The government contracted with small businesses throughout the country to produce the school uniforms. In our sister church community, for example, a small sewing cooperative has a contract to sew uniforms for a few of the local schools. The uniforms they make are of high quality, with sturdy fabric and very professional design and stitching. The challenge: the government must have the money to pay for the materials and labor, and the businesses need to receive the government fund or actually receive the bolts of fabric in a timely fashion in order to make the uniforms.
So, on the first day of school, children do not have their new uniforms. This may not be a big deal for students who are attending the same school as the year before, or who have not grown much over the vacation time. However, for children who are moving from kindergarten to preparatory, or from a community 5th grade to the middle school in town, or from 9th grade to high school, this is a problem. In addition, for the thousands of youth who need to change schools because gang boundaries have moved or threats have been made, the uniform change is problematic.

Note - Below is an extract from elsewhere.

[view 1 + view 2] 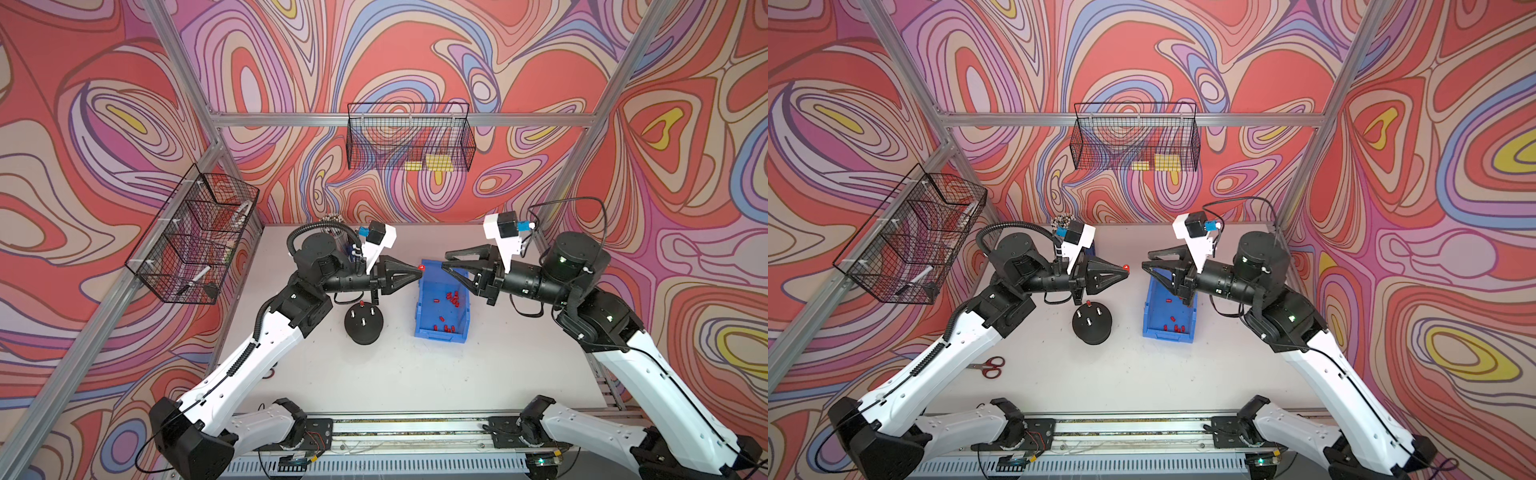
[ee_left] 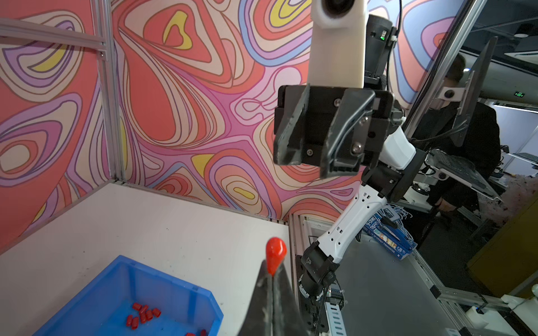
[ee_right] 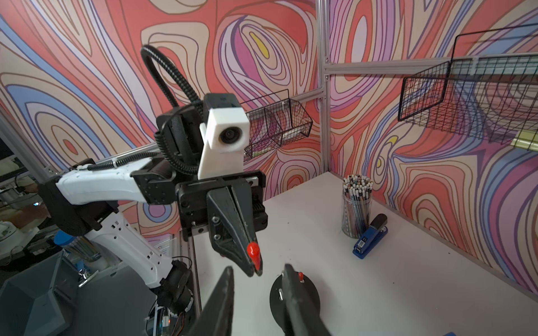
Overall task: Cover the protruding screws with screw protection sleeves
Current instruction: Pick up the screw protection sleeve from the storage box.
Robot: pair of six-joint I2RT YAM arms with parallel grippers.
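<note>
My left gripper is shut on one red screw protection sleeve, held in the air at the blue bin's far left corner. Facing it tip to tip, my right gripper stands open and holds nothing. The black dome base sits on the table below the left gripper. One of the protruding screws carries a red sleeve. Three bare screws stand beside it. Several loose sleeves lie in the bin.
The blue bin stands right of the base. A pencil cup and a blue stapler are at the back left. Scissors lie near the left arm. Wire baskets hang on the walls.
</note>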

One mother with a house full of children told me that the regular uniform would probably arrive at start of March. The gym uniform might not come until August or even later. Even with the arrival of the government uniforms, it is difficult to keep the children well-dressed when they only have one uniform each. To wash it, dry it and iron it, especially in the rainy season when clothes do not dry well, is a challenge. So, what is a mother to do?
Uniforms are precious. Children learn early to care well for their uniforms. Mothers are expert at letting out seams, letting down hems and re-designing them to fit. Big uniforms can be cut down to make two smaller ones, or small ones can be cut apart to create something new from the pieces. Families are also expert at knowing what children in the community have attended which schools. Older students participate in an informal sharing economy of passing uniforms around among friends. If they can, mothers try to buy fabric that matches the school uniform fabric, so they can make extra shirts or skirts or pants at home. This is the uniform game.
As with many things in El Salvador, the uniform game is time-consuming and worrisome for the mothers and grandmothers who are responsible for getting their children to school. And, as with many things in El Salvador, unless you spend some time in a home, with moms and kids scrambling before the start of the school year, you might never know that the uniform game exists.